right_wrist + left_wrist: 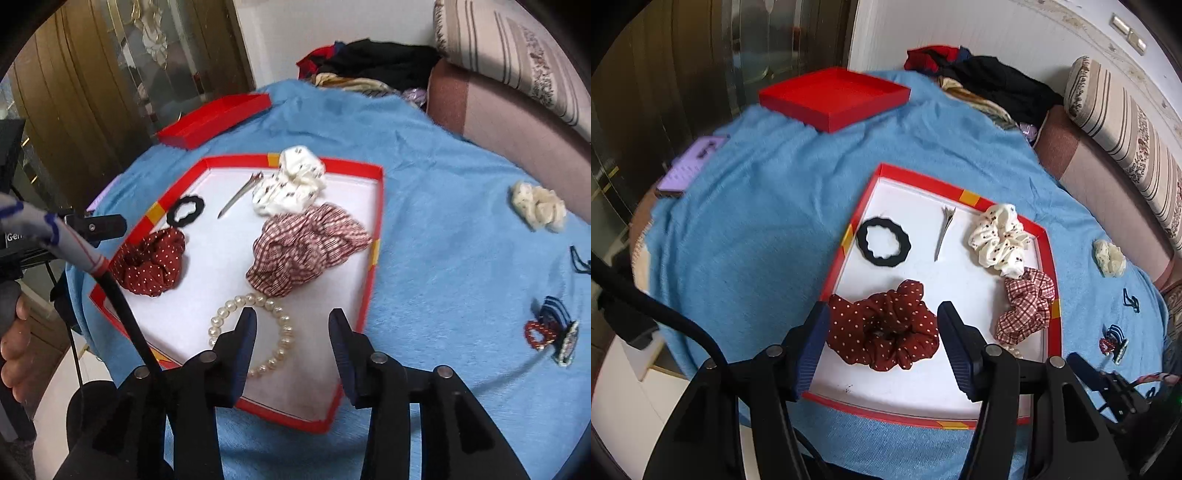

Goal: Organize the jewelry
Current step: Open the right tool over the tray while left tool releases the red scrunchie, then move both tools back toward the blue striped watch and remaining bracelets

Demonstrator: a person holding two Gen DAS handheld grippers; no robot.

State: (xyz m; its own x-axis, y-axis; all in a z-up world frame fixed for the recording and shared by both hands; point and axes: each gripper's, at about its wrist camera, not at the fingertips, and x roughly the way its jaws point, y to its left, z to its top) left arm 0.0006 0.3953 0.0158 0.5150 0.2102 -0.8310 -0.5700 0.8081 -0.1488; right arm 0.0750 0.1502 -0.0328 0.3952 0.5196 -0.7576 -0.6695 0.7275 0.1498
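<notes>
- Hovering with its jaws spread wide and nothing between them, the left gripper [882, 314] brackets the dark red white-dotted fabric scrunchie [886, 328], which lies in the near part of the shallow red-rimmed box with a white floor [964, 192].
- The right gripper [292, 321] is likewise wide apart and empty; its left finger [243, 339] overlaps the ring of the white pearl bracelet [221, 317] lying near the box's front edge.
- Only the right wrist view shows that bracelet whole; from the left wrist only a few pearls [1012, 349] peek out beside the right finger.
- Farther in the box lie a red-and-white checked scrunchie [1027, 302], a cream scrunchie with small dark print [997, 236] touching it, a slim silver metal hair clip [943, 230] and a thin black wavy hair tie [882, 242].
- Outside the box, on the blue fleece blanket [757, 221], sit a pale cream lace scrunchie [1110, 256] and a small cluster of red-beaded and navy striped hair accessories [550, 332], well apart from the box.
- The left wrist view alone shows a lilac rectangular case [689, 168] at the blanket's far left edge.
- A red box lid [833, 96] rests at the far side.
- Only the right wrist view shows a bare hand [13, 332] at its left edge.
</notes>
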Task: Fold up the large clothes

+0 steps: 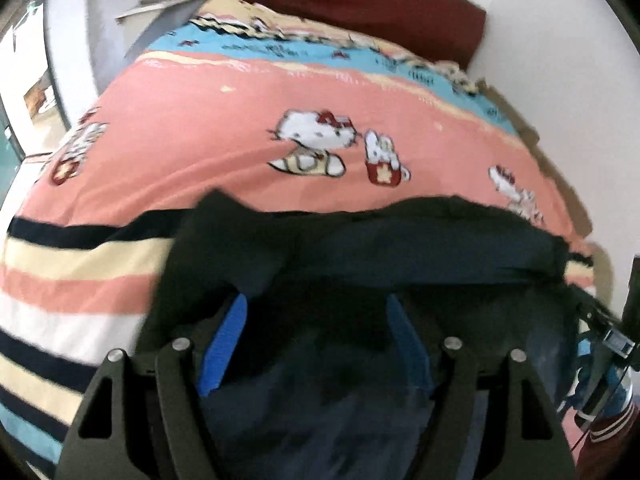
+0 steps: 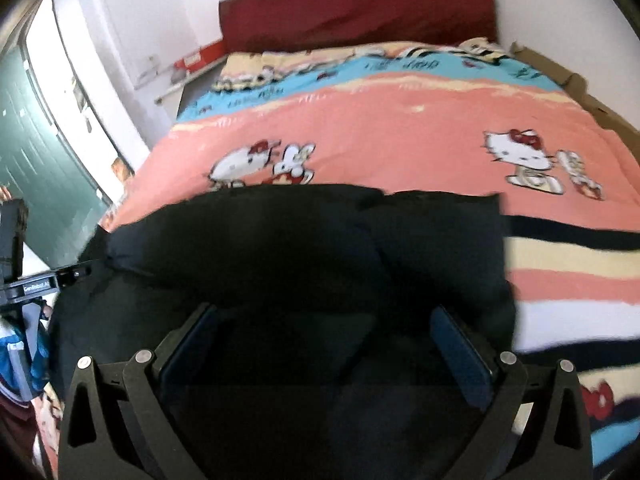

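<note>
Left wrist view: the left gripper, a black two-finger tool with blue pads, has its fingers spread wide. The dark navy, nearly black cloth garment fills the gap between them and lies bunched over the space at 12 o'clock of the tips. Whether the pads touch the fabric cannot be told; nothing is pinched between them.

Right wrist view: the right gripper, the same black make with dark blue pads, also stands wide open. The same dark garment lies under and ahead of it, its far edge running across the frame at 12 o'clock. No cloth is clamped between the fingers; contact with the pads cannot be told.

The garment rests on the near part of a bed covered by a pink, blue, cream and navy striped cotton sheet printed with white cartoon cats. A dark red padded headboard stands at 12 o'clock against a white wall. A green door shows at 9 o'clock in the right wrist view. The other tool's black frame shows at each view's inner edge
</note>
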Available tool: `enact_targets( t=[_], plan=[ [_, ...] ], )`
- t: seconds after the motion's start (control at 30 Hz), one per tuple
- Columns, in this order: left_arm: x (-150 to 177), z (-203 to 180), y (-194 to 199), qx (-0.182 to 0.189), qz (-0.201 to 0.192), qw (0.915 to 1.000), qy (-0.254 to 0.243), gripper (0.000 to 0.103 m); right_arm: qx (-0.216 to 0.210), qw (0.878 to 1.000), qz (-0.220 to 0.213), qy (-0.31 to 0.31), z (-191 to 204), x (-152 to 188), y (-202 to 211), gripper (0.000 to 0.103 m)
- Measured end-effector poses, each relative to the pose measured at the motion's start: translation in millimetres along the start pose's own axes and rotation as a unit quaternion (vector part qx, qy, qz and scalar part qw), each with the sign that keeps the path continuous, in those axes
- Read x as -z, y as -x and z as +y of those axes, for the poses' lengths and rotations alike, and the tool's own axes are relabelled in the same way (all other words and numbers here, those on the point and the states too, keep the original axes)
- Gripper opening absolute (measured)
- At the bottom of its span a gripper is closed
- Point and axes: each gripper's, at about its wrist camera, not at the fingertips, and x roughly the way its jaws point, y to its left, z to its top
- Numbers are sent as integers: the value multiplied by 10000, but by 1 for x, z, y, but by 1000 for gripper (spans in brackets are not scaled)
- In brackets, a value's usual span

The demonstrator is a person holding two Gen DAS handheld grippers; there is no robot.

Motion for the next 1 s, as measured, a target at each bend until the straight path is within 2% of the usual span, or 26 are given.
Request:
enact_targets(
  t=[0.27,0.4,0.6,0.73,0.8,0.9,1.0],
  plan=[
    [42,58,86,-142,-588,9974,392,72,276,9987,-249,-352,-32,36,81,102],
    [70,82,111,-122,-883,9952,414,72,358,9980,-227,-475,-42,60,107,103],
    [108,110,125,55,-904,9947,488,72,365,9965,-133,-735,-50,88,121,103],
    [127,127,125,202,-624,9956,663,72,338,9959,-117,-832,-57,99,124,103],
    [133,134,124,248,-531,9954,754,72,400,9957,-47,-830,-60,99,122,102],
    [134,139,117,525,-345,9937,931,72,319,9955,-70,-885,-66,97,118,103],
    [127,130,111,764,-367,9926,866,72,244,9951,5,-957,-71,94,106,103]
  ],
)
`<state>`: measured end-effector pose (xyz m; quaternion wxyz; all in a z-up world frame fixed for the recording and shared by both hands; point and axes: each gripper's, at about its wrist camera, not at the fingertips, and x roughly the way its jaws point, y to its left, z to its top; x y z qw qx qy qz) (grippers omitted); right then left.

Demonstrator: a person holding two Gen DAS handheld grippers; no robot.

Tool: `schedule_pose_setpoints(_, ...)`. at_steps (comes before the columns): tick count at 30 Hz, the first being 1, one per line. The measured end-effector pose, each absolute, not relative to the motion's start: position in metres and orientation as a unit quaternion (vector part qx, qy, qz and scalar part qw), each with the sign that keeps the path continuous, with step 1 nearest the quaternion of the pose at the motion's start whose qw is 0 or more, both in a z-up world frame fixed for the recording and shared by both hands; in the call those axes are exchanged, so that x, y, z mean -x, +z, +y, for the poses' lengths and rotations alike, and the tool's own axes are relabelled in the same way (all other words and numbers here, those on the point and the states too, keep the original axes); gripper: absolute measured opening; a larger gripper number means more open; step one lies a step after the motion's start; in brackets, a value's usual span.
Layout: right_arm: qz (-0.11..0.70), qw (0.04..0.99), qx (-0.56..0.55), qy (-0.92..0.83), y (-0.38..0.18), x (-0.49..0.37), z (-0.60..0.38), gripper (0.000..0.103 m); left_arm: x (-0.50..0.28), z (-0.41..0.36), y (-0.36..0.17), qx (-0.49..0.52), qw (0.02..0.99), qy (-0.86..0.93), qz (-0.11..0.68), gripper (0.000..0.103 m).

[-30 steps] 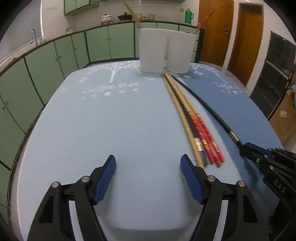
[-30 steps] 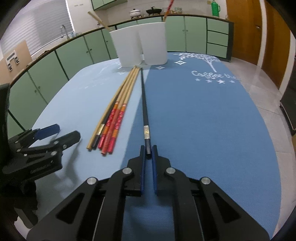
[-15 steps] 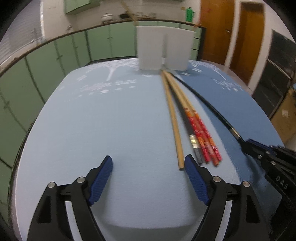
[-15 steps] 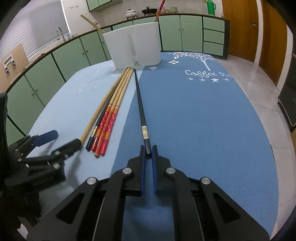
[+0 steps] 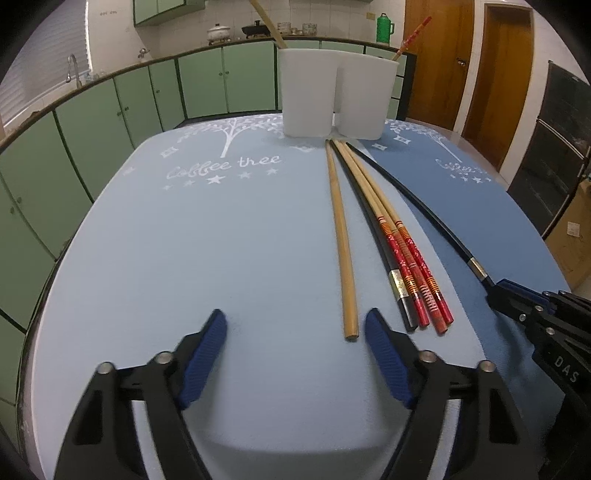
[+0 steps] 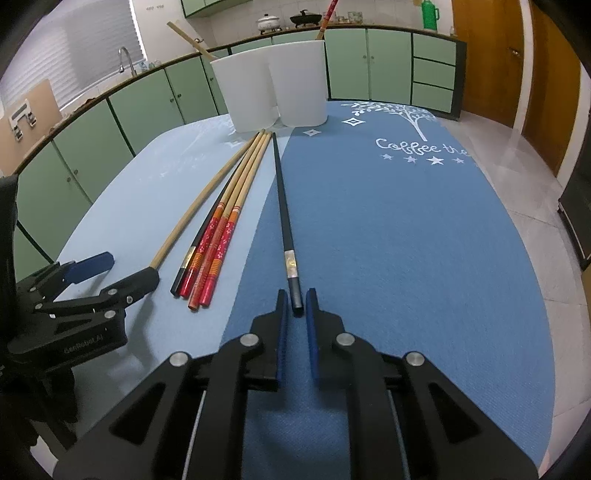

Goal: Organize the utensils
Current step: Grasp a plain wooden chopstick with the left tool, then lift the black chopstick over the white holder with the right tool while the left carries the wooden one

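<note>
Little of the sorting can be judged as done: one plain wooden chopstick (image 5: 266, 25) and one red chopstick (image 5: 412, 37) are seen standing in the two white holders (image 5: 334, 98) at the far end of the tabletop (image 5: 184, 258), while five more are left lying on the blue mats. A light wooden chopstick (image 5: 341, 236), a black one with a gold band and two red-patterned chopsticks (image 5: 410, 258) are laid side by side, tips near the holders. A second black chopstick (image 6: 282, 206) with a metal band is set apart on the darker mat. The right tool (image 6: 295, 314) has just been opening slightly; its near end sits between the jaws, with a small gap visible, so it is not pinched. The left tool (image 5: 295, 343) has just been closing but is spread, with the wooden chopstick's end just inside its right finger, untouched.
</note>
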<state>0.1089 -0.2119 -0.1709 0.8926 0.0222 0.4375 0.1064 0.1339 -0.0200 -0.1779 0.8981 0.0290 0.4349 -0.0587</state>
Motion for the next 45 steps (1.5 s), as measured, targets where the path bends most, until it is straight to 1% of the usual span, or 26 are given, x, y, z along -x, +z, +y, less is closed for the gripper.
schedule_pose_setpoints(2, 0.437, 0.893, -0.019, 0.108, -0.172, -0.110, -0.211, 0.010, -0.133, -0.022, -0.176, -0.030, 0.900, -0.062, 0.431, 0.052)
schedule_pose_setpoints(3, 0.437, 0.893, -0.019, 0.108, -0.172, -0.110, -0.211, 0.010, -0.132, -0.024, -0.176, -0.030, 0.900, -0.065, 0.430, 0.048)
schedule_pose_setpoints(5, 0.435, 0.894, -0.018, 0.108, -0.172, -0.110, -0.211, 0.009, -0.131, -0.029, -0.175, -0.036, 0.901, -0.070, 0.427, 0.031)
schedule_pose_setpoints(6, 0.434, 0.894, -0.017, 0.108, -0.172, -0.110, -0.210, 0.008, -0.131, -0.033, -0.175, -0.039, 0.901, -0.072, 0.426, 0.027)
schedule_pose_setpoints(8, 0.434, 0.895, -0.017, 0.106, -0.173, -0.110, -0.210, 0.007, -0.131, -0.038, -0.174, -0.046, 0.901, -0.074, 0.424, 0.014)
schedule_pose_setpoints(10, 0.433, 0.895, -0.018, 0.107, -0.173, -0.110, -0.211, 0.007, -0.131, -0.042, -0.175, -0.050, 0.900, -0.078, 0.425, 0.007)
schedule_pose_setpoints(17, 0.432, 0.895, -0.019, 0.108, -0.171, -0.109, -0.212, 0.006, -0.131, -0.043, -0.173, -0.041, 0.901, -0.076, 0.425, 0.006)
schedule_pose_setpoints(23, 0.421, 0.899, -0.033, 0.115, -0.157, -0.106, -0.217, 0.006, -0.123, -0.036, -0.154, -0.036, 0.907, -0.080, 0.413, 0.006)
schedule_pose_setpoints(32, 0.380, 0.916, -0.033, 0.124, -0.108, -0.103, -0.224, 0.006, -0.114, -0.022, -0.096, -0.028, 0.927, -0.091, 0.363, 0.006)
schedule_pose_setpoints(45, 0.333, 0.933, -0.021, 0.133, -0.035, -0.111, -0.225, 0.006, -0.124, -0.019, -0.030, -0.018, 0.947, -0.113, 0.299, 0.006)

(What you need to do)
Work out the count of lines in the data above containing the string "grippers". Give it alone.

(Exercise response)
4